Better parsing for extracting autocomplete/hint options from source code

cdsmith commented 5 years ago

There's some existing code for finding type declarations in the current module, and augmenting the autocomplete list with them. @nixorn is extending that to his new doc-on-hover feature, as well. However, the extraction code isn't all that great right now. Specifically:

It only looks at one line at a time. This generates incorrect results when the type declaration is wrapped across lines.
It mis-parses some syntax. For example pic1,pic2 :: Picture will add a single item called pic1,pic2, when it should add separate items for both of the two pictures.
It would be nice to extend the parsing to recognize definition lines (like f x = sqrt x + 1). Type inference isn't needed here, but I think it would be great if that gave f an incomplete type in autocomplete and docs, like f :: ? -> ?. Of course, an explicit type signature should replace the incomplete definition with a complete one.
When extraction does succeed, it still leaves unnecessary formatting in place. So if the original source code says:

short :: Number reallyReallyVeryVeryLong :: Number

the extracted doc for short will have all those spaces between short and ::, even though those extra spaces aren't sensible in the new context.

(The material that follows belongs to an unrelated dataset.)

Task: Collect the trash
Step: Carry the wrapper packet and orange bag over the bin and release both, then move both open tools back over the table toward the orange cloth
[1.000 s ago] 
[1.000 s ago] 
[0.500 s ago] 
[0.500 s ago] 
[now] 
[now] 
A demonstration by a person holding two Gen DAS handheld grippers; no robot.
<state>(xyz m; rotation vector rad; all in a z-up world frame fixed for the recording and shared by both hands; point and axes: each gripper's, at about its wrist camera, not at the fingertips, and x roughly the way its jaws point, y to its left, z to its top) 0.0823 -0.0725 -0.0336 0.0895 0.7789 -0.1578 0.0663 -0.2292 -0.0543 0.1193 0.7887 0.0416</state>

One must probably resist the temptation to completely reimplement the Haskell parser in JavaScript, but I think enough special cases could go a long way.

cdsmith commented 5 years ago

Just to record this, I did think about the possibility of using the GHC API on the server to extract type information. This would support any syntax corner case with no effort, and would even give fully inferred types, which is great. However, there are two reasons this wouldn't work so well:

It's a lot of work. Step 1, for instance, would be getting codeworld-base to build with plain GHC instead of GHCJS in the first place.
It's potentially expensive for the server. That means rate limiting, which means docs and autocomplete can get very out of date.
Worst of all, it only works when the whole module is syntactically correct. A single syntax error on the other side of the module would break autocomplete everywhere. I wouldn't consider this acceptable.

As a result, this is an idea that would, at best, be an occasional side benefit on top of the client-side implementation that we'd need anyway. Then the only huge benefit is the inferred types, since the rest of this should be handled on the client anyway. And inferred types are nice, but I'm actually kind of okay with students seeing question-marks in their autocomplete, and telling them they should just write a type declaration to see the whole type.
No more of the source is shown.